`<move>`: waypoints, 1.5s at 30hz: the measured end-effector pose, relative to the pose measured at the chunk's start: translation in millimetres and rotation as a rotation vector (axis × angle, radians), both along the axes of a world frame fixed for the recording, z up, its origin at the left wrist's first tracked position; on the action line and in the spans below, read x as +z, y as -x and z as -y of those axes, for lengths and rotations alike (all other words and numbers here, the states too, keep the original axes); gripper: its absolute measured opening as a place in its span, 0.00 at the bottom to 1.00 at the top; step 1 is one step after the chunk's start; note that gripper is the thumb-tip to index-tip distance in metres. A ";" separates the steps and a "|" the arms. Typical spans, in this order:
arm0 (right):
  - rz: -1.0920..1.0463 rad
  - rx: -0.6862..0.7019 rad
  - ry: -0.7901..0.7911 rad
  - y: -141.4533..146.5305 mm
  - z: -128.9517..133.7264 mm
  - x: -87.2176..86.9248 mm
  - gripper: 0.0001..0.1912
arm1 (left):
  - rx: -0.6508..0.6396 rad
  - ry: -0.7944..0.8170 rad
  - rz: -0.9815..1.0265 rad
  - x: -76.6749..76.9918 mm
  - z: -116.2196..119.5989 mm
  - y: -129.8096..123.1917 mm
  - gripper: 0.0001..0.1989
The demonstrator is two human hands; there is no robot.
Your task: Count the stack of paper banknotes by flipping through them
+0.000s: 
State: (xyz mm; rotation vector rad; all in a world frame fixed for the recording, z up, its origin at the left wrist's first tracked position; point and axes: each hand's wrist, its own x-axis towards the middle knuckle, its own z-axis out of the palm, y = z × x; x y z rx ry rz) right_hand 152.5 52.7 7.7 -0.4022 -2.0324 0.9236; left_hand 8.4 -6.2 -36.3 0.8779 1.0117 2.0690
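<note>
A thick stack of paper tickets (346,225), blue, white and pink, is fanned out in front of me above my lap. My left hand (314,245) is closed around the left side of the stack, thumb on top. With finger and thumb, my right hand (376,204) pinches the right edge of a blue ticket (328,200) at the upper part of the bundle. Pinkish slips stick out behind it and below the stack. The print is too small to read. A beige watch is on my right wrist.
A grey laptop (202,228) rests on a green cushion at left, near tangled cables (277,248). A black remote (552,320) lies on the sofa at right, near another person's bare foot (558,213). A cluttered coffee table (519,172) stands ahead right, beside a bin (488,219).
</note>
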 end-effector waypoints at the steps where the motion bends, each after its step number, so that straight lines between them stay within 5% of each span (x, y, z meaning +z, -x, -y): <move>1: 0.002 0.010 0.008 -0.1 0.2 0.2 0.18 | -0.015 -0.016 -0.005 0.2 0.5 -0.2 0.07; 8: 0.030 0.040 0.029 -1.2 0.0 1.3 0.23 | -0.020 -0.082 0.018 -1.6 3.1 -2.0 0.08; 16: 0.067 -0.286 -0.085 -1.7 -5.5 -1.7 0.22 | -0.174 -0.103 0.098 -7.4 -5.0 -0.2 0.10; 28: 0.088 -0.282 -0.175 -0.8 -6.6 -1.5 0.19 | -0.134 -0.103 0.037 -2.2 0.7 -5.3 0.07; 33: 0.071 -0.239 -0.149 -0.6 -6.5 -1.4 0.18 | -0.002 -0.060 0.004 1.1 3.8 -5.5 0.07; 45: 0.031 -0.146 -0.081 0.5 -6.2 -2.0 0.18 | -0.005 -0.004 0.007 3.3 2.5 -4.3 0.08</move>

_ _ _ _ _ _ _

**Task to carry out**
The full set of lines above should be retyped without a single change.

**Reply to the exercise**
`<move>`: waypoints, 1.5s at 30hz: the measured end-effector pose, relative to the pose measured at the chunk's start: translation in millimetres and rotation as a rotation vector (axis × angle, radians), both along the axes of a world frame fixed for the recording, z up, its origin at the left wrist's first tracked position; on the action line and in the spans below, read x as +z, y as -x and z as -y of those axes, for lengths and rotations alike (all other words and numbers here, the states too, keep the original axes); gripper: its absolute measured opening as a place in its span, 0.00 at the bottom to 1.00 at the top; step 1 is one step after the chunk's start; note that gripper is the thumb-tip to index-tip distance in metres. A ";" separates the steps and a "|" the arms. Typical spans, in this order:
arm0 (right):
  - rz: -1.0920..1.0463 rad
  - rx: -0.6862..0.7019 rad
  - ry: -0.7901..0.7911 rad
  - y: -141.4533..146.5305 mm
  - z: -128.9517..133.7264 mm
  - x: -87.2176..86.9248 mm
  - gripper: 0.0001..0.1912
arm1 (left):
  - rx: -0.6508..0.6396 rad
  - ry: -0.7944..0.8170 rad
  - rz: -0.9815..1.0265 rad
  - x: -76.6749..76.9918 mm
  - z: -116.2196..119.5989 mm
  - y: -129.8096..123.1917 mm
  - gripper: 0.0001..0.1989
The demonstrator is two human hands; there is no robot.
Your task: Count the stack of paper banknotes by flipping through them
+0.000s: 
State: (xyz mm; rotation vector rad; all in a world frame fixed for the recording, z up, its origin at the left wrist's first tracked position; point and axes: each hand's wrist, its own x-axis towards the middle knuckle, its own z-axis out of the palm, y = z × x; x y z rx ry rz) right_hand 152.5 52.7 7.7 -0.4022 -2.0324 0.9236; left_hand 8.4 -6.2 -36.3 0.8779 1.0117 2.0690
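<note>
A thick stack of paper tickets (346,225), blue, white and pink, is fanned out in front of me above my lap. My left hand (314,245) is closed around the left side of the stack, thumb on top. With finger and thumb, my right hand (376,204) pinches the right edge of a blue ticket (328,200) at the upper part of the bundle. Pinkish slips stick out behind it and below the stack. The print is too small to read. A beige watch is on my right wrist.
A grey laptop (202,228) rests on a green cushion at left, near tangled cables (277,248). A black remote (552,320) lies on the sofa at right, near another person's bare foot (558,213). A cluttered coffee table (519,172) stands ahead right, beside a bin (488,219).
</note>
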 end-effector waypoints at the steps where the motion bends, each after its step number, so that straight lines between them stay within 5% of each span (x, y, z meaning +z, -x, -y): <move>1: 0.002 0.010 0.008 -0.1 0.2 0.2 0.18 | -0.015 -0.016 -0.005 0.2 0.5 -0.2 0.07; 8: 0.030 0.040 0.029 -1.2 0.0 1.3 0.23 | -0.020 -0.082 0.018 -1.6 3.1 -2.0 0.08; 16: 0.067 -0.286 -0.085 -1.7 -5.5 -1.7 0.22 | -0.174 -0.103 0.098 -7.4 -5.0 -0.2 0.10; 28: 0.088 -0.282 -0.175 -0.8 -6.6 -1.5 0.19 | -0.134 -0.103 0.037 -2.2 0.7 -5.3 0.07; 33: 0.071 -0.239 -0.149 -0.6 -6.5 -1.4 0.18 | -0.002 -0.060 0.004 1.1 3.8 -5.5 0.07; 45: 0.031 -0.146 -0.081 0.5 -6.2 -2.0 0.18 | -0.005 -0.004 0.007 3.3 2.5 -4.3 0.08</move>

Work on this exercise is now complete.